Саркофаг. Чернобыльский разлом - страница 2

Шрифт
Интервал


Андрей Половинкин в своей объяснительной записке был еще более краток:

«На место аварии мы прибыли через три-четыре минуты. На крышу энергоблока я поднимался два раза, чтобы передать приказ начальника части, как там действовать. Я-то что, поднялся – спустился, а вот лейтенант Правик был там все время. Он знал, что получит сильное радиационное поражение, но обошел всю крышу и организовал тушение пожара. Пока мог, я тоже тушил, в потом меня увезли в больницу».

Эти объяснительные записки когда-нибудь окажутся в музеях, их будут изучать как бесценные документы, как свидетельства подвига наших современников, а сейчас, когда они в моих руках, я не могу не процитировать еще несколько записок. В них много общего, но две детали просто необходимо отметить: ни в одной из них нет слова «подвиг» или «героизм» и, как это ни печально, у всех одинаковый конец – нас забрала «скорая помощь».

Иван Шаврей: «Во время аварии я нес службу в расположении части. Выехали по тревоге. Когда поднялись на крышу машинного зала, встретили ребят из 6-й части, они были в плохом состоянии. Мы помогли им добраться до механической лестницы, а сами отправились к очагу загорания, где были до самого конца, пока не потушили огонь на крыше. После выполнения задания мы были в очень плохом состоянии, но все-таки спустились вниз, где нас подобрала „скорая помощь“».

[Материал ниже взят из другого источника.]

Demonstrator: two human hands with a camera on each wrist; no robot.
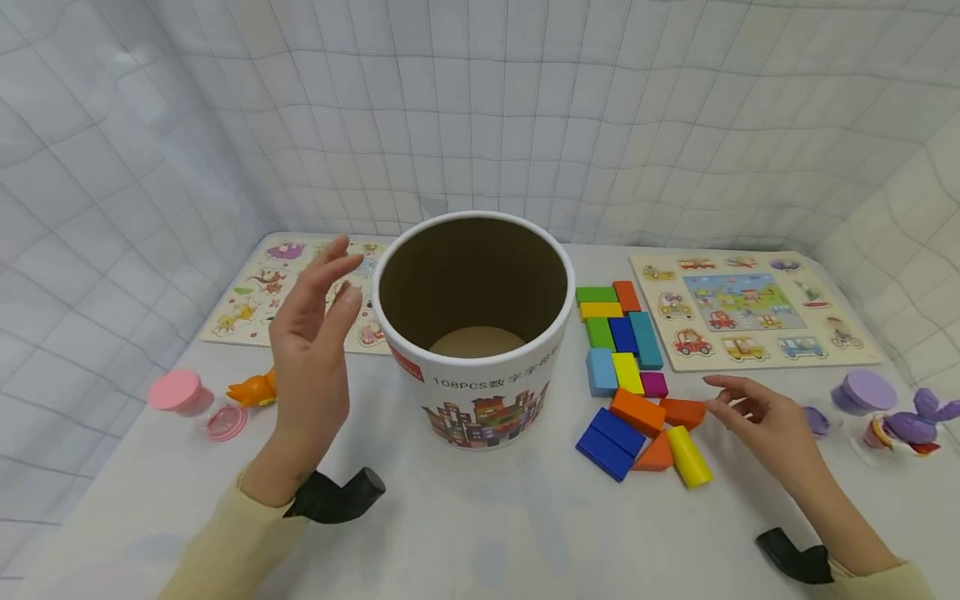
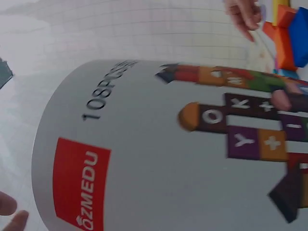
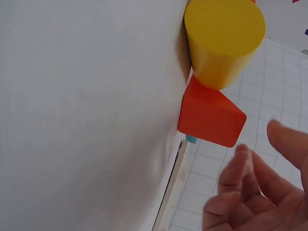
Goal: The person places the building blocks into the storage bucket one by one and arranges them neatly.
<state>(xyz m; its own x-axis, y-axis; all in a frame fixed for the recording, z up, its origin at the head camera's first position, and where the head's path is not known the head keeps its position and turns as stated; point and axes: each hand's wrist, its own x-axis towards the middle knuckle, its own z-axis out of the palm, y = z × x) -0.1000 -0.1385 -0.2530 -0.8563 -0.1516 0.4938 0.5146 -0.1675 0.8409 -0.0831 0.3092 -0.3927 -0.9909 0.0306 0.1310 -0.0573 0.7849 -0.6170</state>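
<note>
A large white cardboard bucket (image 1: 411, 390) with printed blocks and lettering stands upright on the table; its visible inner floor is bare. My left hand (image 1: 309, 358) is raised just left of its rim, fingers extended and holding nothing. To the right of the bucket lie coloured wooden blocks. My right hand (image 1: 772, 425) is beside an orange block (image 1: 683, 412), its fingers loosely bent. In the right wrist view a small gap separates the fingertips from the orange block (image 3: 211, 118). A yellow cylinder (image 1: 690, 457) and a pair of blue blocks (image 1: 611, 443) lie close by.
Puzzle boards lie at the back left (image 1: 247, 321) and back right (image 1: 757, 357). A pink-lidded tub (image 1: 180, 392) and an orange toy (image 1: 253, 390) sit at left. Toward the right edge are a purple lid (image 1: 864, 392) and a purple figure (image 1: 917, 427). Gridded white sheeting (image 1: 495, 108) encloses the table.
</note>
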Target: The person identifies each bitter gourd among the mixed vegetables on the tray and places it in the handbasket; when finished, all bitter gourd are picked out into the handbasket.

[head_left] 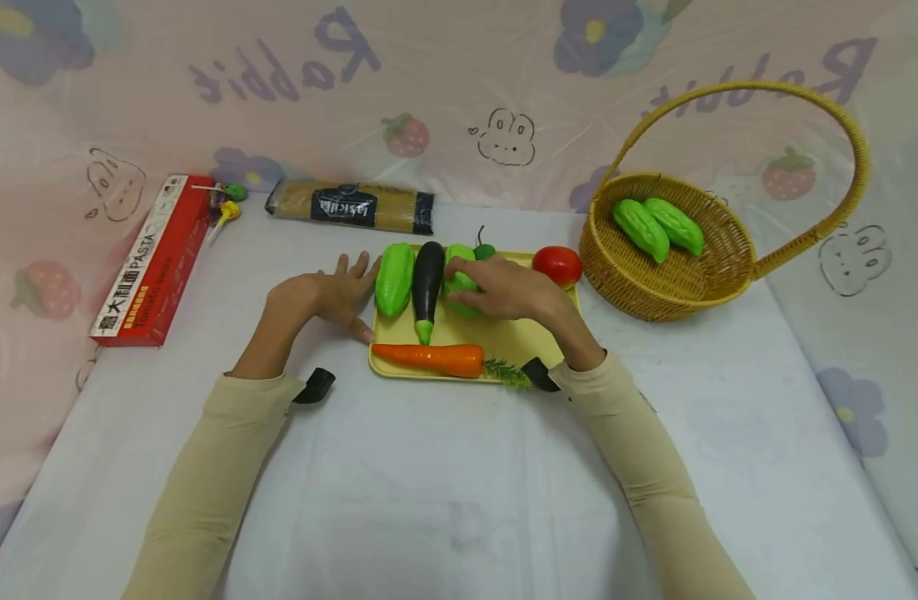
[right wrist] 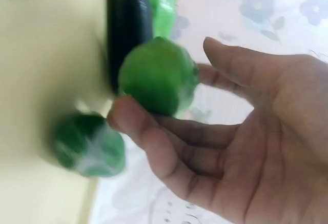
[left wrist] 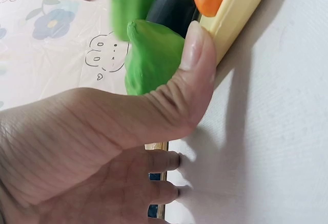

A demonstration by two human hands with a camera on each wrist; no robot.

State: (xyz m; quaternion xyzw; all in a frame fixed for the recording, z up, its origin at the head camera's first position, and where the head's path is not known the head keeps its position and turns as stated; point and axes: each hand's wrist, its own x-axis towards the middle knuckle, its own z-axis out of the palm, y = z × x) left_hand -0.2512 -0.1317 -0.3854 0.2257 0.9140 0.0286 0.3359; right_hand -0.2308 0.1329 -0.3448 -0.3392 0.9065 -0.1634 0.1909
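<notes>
My left hand (head_left: 330,295) is spread beside the left end of a yellow tray (head_left: 530,337), its thumb at the rim in the left wrist view. Closest to it in the tray lies a green bitter melon (head_left: 395,280). An eggplant (head_left: 427,282) comes next to that, and a carrot (head_left: 436,360) lies crosswise along the near side. My right hand (head_left: 513,288) grips a second green bitter melon (right wrist: 156,75) right of the eggplant, partly covering it. Behind that hand shows a dark green pepper (head_left: 485,250) with a thin stem. A red tomato (head_left: 557,266) sits at the far right corner.
A wicker basket (head_left: 654,304) with a tall handle stands right of the tray, holding two bitter melons (head_left: 657,227). A pasta packet (head_left: 350,207) lies at the back. To the left are a red pasta box (head_left: 153,262) and several lollipops (head_left: 227,208).
</notes>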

Александр Петровский: «Мы были на крыше минут пятнадцать-двадцать, но этого хватило, чтобы задавить огонь. Как спустился вниз, не помню, а когда пришел в себя, обнаружил, что всех нас забирает „скорая“».

В объяснительной записке Владимира Прищепы упоминается майор Телятников. Как он здесь оказался, да еще в таком виде – в тапочках и домашней клетчатой рубашке? Ведь у него отпуск, он должен быть на черноморском пляже! Но к Черному морю Леонид Петрович не поехал, он решил отдыхать на берегах Припяти. Как начальник части, о пожаре он должен был узнать первым, но его решили не беспокоить – все-таки отпускник. Майор Телятников сам прервал отпуск: увидев зарево, он вызвал машину и помчался на АЭС.

Тревожно, очень тревожно было у него на душе.

«Если горит гудрон или какие-нибудь перекрытия, ничего, управимся, – думал он. – Но это не гудрон, ох, не гудрон, уж больно странное свечение. Такого я никогда не видел, а уж пожаров в мой жизни было – не сосчитать. Чует мое сердце, что дело тут не в огне, что беда случилась с реактором».